The following is summarized from Managing Leadership Transition for Nonprofits: Passing the Torch to Sustain Organizational Excellence (Kindle Locations 3145-3210), Dym, Egmont, Watkins (2011)
- The transition team will have to help people through three critical steps:
- Holding people together as they let go of the old ways of doing things and deal with the losses they feel because of those changes.
- Helping people hang on through what William Bridges calls the “neutral zone”—the time when the new isn’t fully operational, but the old is gone.
- Assisting people in making a new beginning, reinforcing their first steps in new systems and ways of work, showing appreciation for people’s willingness to learn to change, and helping them celebrate what and who the organization is becoming.
- Holding people together
- In the first phase—letting go of the old ways—some will temporarily lose their sense of competence. They will feel uncomfortable and need to be assured
- There inevitably will be a chain of cause and effect collisions. When A changes, B no longer works and a new C needs to be developed.
- want to identify and discuss who is losing what and try to foresee what secondary changes will probably occur and what will be different when each change is completed.
- stakeholders together need to accept the reality of what is changing, and everyone needs to appreciate the importance of the subjective losses each is accepting for the good of the whole organization.

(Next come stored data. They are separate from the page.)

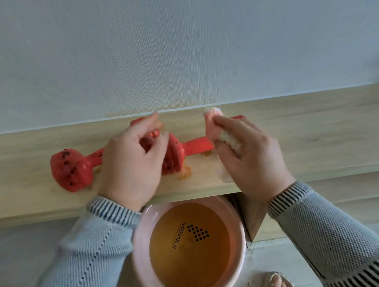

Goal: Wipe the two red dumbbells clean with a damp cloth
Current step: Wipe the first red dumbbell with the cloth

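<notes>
Right of centre, our right hand (247,149) clutches the damp cloth (214,129), its pale folds pinched against the handle of the right dumbbell (196,146). Left of centre, our left hand (133,163) is curled over the middle, where the heads meet; we cannot tell exactly what it grips. The left dumbbell (71,170) lies at the frame's left, its head still speckled dark, so we judge the job unfinished. Orange smears mark the wooden shelf (314,138). Below, the pink basin (143,243) holds tinted water.
</notes>
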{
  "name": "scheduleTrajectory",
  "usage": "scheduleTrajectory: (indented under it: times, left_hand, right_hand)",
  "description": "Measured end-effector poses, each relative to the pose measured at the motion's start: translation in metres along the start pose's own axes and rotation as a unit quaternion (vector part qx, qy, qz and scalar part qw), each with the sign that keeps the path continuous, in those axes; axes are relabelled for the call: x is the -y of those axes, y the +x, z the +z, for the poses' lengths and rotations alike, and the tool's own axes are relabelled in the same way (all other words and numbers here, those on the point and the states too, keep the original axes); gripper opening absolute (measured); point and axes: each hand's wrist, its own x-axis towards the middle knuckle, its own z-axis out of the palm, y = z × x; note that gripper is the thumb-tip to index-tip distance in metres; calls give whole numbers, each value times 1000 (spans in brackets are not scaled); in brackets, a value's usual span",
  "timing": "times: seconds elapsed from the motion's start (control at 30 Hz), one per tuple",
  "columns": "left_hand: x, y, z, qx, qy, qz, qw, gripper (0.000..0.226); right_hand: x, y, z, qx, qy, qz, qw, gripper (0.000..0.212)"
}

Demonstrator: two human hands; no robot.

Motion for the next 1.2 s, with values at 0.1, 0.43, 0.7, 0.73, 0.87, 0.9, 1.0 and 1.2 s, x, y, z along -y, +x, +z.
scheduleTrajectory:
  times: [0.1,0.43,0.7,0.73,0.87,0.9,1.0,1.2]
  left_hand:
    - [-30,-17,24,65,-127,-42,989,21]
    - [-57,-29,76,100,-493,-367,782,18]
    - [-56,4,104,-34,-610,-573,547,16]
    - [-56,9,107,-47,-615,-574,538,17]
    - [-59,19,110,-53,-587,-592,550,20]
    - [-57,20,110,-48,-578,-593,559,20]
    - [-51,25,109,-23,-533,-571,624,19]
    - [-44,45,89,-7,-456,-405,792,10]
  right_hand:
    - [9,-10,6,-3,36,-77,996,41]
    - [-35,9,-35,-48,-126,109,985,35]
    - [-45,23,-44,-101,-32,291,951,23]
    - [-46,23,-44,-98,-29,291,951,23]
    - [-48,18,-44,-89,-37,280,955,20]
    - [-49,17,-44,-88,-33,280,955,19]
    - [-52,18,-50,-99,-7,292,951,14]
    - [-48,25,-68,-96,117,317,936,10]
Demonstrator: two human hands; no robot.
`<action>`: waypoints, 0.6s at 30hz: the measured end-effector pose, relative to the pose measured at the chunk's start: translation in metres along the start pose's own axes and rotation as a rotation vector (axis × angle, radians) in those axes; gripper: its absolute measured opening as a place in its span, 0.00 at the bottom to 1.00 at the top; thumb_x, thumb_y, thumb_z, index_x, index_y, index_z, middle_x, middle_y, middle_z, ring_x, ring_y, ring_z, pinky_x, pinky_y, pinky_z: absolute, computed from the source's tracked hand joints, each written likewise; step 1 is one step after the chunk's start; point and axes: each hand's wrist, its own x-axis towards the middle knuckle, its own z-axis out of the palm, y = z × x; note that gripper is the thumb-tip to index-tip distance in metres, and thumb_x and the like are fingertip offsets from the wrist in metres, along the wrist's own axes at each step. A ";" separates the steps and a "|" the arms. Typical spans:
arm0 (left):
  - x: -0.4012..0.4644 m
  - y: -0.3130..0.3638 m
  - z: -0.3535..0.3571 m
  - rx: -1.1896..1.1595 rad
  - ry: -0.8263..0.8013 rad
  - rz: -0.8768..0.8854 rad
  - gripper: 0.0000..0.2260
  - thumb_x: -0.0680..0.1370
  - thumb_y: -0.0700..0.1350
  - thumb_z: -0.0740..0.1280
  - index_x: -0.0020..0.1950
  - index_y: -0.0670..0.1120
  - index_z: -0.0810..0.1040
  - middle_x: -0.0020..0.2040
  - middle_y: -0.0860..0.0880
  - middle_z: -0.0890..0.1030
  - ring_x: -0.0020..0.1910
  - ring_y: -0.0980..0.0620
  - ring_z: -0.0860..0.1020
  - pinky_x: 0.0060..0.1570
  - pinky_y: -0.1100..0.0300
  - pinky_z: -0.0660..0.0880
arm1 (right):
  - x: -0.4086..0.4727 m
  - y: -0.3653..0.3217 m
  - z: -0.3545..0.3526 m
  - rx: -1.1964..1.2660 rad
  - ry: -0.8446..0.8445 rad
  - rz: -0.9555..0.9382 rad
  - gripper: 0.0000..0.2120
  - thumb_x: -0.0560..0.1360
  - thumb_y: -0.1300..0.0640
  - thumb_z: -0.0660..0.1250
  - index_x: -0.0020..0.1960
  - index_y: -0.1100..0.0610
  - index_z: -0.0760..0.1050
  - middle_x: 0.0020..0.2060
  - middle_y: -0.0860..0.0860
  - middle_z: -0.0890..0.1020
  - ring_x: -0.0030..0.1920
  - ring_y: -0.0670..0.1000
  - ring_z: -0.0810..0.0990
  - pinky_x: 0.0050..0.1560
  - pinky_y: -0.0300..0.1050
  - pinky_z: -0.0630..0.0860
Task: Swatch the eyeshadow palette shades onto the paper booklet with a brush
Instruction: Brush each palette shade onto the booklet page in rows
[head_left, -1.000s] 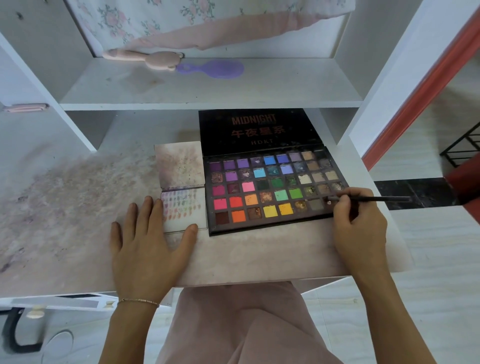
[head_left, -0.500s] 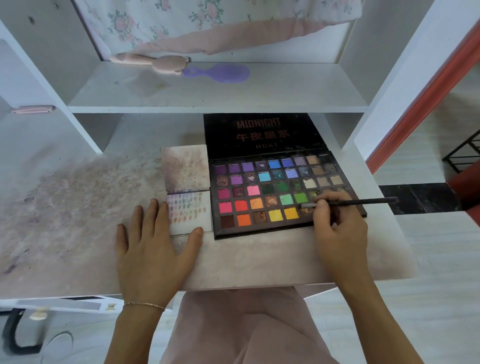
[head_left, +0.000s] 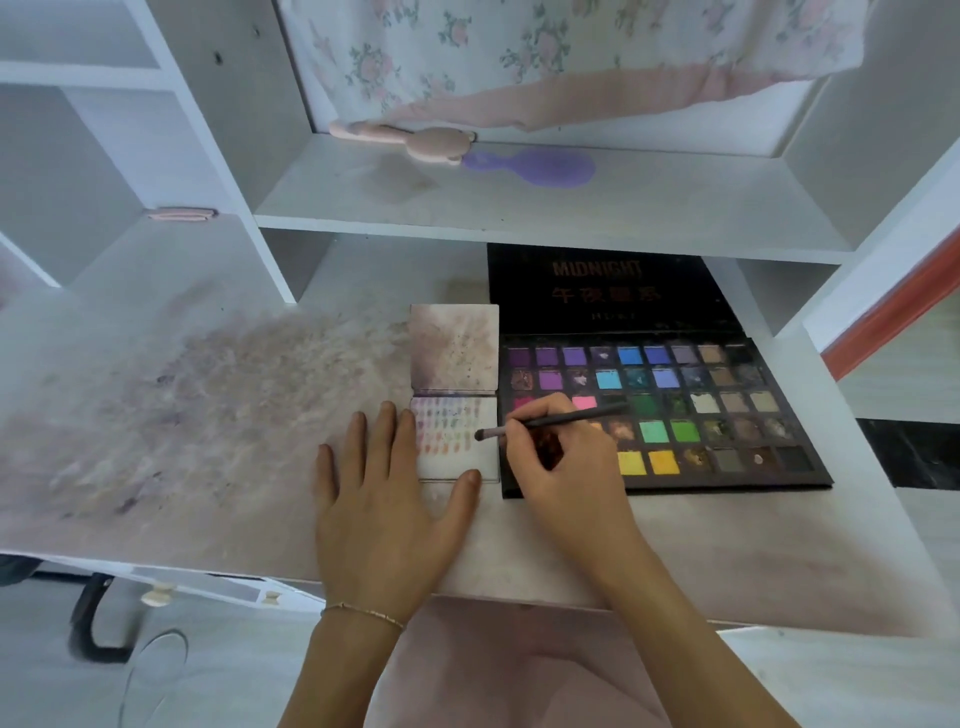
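Brush (head_left: 550, 422) tip sits over the right side of the lower page of the booklet (head_left: 457, 441), pinched in my right hand (head_left: 566, 467), fingers curled round the handle near the ferrule. My left hand (head_left: 384, 509) lies flat and relaxed on the surface (head_left: 208, 415), fingertips touching the page's left edge, thumb just at its bottom edge, holding nothing. The palette (head_left: 727, 415) lies open just to the right of the booklet, lid laid back under the shelf (head_left: 519, 208).

Risks now. My left hand only pins one side, so a firm stroke could skate the booklet sideways or lift the page. Rows of swatches already fill the upper left of the page; a wide stroke could drag into them and muddy the colours. My right wrist hovers over the lower-left pans, so I judge it could brush loose powder and carry it onto the paper. Powder may also fall off the tip before it lands.

What I can't make out: whether the tip actually touches the paper, and which shade it carries. My right hand hides several pans in the lower-left of the palette. The swatches are too small and pale to count. The lid's lettering is dim.
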 end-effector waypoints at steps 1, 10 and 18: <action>0.000 0.000 0.000 -0.002 0.000 0.001 0.40 0.67 0.68 0.43 0.73 0.47 0.58 0.75 0.49 0.58 0.74 0.48 0.52 0.71 0.49 0.44 | 0.001 0.001 0.001 -0.022 -0.010 0.008 0.11 0.75 0.57 0.64 0.40 0.43 0.67 0.31 0.45 0.76 0.35 0.45 0.76 0.34 0.32 0.70; 0.001 0.000 0.000 -0.014 0.007 0.001 0.39 0.68 0.68 0.43 0.74 0.47 0.57 0.75 0.49 0.58 0.74 0.48 0.52 0.71 0.50 0.42 | 0.002 0.004 0.003 -0.089 -0.035 0.000 0.08 0.74 0.57 0.64 0.42 0.45 0.68 0.33 0.43 0.75 0.39 0.48 0.77 0.37 0.41 0.73; 0.000 0.001 -0.001 -0.019 0.009 -0.004 0.40 0.68 0.69 0.41 0.74 0.48 0.55 0.75 0.50 0.56 0.75 0.49 0.49 0.71 0.51 0.40 | 0.002 0.004 0.004 -0.129 -0.054 0.003 0.06 0.74 0.57 0.64 0.42 0.48 0.69 0.33 0.41 0.74 0.39 0.48 0.76 0.37 0.38 0.70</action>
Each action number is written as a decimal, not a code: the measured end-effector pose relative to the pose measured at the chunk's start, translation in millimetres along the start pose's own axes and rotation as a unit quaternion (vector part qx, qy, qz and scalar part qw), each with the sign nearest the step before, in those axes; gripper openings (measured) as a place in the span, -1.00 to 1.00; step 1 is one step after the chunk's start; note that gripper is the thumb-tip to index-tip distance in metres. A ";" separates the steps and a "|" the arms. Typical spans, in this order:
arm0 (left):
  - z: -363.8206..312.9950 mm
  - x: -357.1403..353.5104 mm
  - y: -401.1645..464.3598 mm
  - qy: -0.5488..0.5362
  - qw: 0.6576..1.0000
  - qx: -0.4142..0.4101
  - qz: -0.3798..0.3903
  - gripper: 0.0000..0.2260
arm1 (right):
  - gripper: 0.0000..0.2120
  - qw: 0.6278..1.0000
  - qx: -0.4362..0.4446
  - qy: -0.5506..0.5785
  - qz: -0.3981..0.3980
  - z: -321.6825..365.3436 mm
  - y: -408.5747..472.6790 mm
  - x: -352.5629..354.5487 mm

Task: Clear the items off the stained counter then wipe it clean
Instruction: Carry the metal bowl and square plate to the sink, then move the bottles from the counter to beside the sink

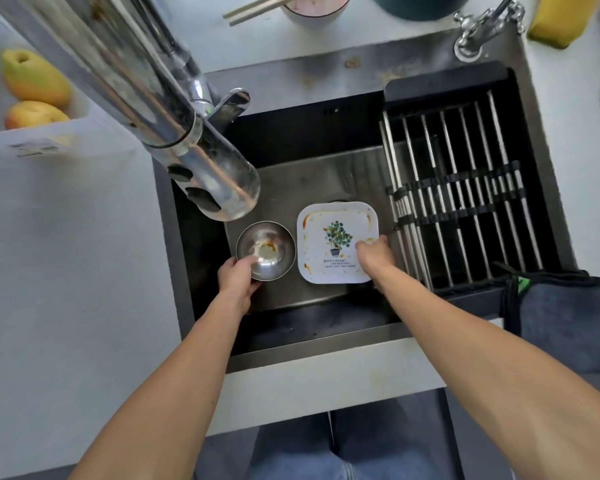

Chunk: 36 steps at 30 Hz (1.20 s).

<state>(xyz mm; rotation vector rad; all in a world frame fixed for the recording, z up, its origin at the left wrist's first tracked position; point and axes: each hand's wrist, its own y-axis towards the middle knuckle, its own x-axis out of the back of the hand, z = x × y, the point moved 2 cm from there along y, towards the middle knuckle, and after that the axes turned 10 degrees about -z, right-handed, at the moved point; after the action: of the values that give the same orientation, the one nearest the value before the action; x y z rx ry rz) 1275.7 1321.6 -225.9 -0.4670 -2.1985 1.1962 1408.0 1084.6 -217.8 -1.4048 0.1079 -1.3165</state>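
Down in the dark sink, my left hand grips the near rim of a small steel bowl with brownish residue inside. Beside it lies a square white plate with a printed plant and orange sauce smears. My right hand holds the plate's right edge, fingers curled over the rim. Both dishes sit at the sink bottom. A grey cloth hangs over the sink's right front corner.
A chrome faucet looms over the sink's left side. A black drying rack spans the right half. Two mangoes lie on the left shelf. A bowl with chopsticks, a teal pot and a yellow sponge sit behind the sink.
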 end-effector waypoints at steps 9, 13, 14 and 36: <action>1.7 22.8 -27.2 0.084 0.994 -0.062 -0.011 -0.57 | -0.56 0.997 -0.012 0.069 0.013 2.9 -42.8 24.8; -8.4 49.8 -79.4 0.100 0.990 -0.095 0.021 -0.63 | -0.64 0.992 0.070 0.090 0.057 -7.1 -87.3 56.2; -10.6 58.0 -93.0 0.112 0.988 -0.104 0.030 -0.68 | -0.71 0.987 0.099 0.105 0.064 -10.9 -99.9 66.0; 15.2 121.7 -204.7 0.495 0.805 -0.287 0.156 -0.86 | -0.81 0.982 0.011 0.185 -0.039 -232.9 -219.2 168.4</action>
<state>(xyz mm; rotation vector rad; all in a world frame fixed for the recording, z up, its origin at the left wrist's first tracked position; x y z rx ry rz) 1167.3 1269.6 -19.8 -1.3788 -1.4861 0.1992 1173.0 896.5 -17.7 -1.1432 0.2881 -1.6295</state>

- expect overreaction from some people in the initial phases of the transition.
- express concern and sympathy openly while gently turning people’s attention to the future.
- may want to develop a transition management dashboard.
- During this time of transition, the team will need the patience of Job as they give people information over and over until it is heard, understood, and acted upon. This is how new realities are built in organizations.
- clear and continual communication of transition information will also prevent people from individually deciding what to abandon, by preference rather than by the need to realign.
- During transition there is a need for rituals or ceremonies that dramatize the things that are ending,
- The entire team needs to stay on message: This is about aligning everything we do to move the mission forward.
- Helping people hang on
- Leading people through the second step, the neutral zone, is difficult.
- things are changing, but they do not yet have all the details or perhaps even a clear sense of what new way will come.
- strongly committed leadership is necessary
- In creating things for people to hold onto during the transition, it will be necessary for the team to create temporary systems.
- need to strengthen organization-wide connections so that they create champions of change at every level
- need to encourage creativity at every level to find the right fit in all of the systems.
- Assisting people in making a new beginning
- important for the team to encourage people to ask questions.
- If people don’t understand why changes have occurred, they won’t be able to absorb them.
- connect changes to storytelling.
- important that the team help the organization face both the good and bad facts
- the team needs to be consistent in how it reinforces the new beginning
- ensure that systems have been reorganized for the “new beginning.”
- find ways to ensure and celebrate some quick successes
- help stakeholders recapture the dream that brought them into the organization
- highlight the outcomes that change, no matter how difficult, will produce for the organization.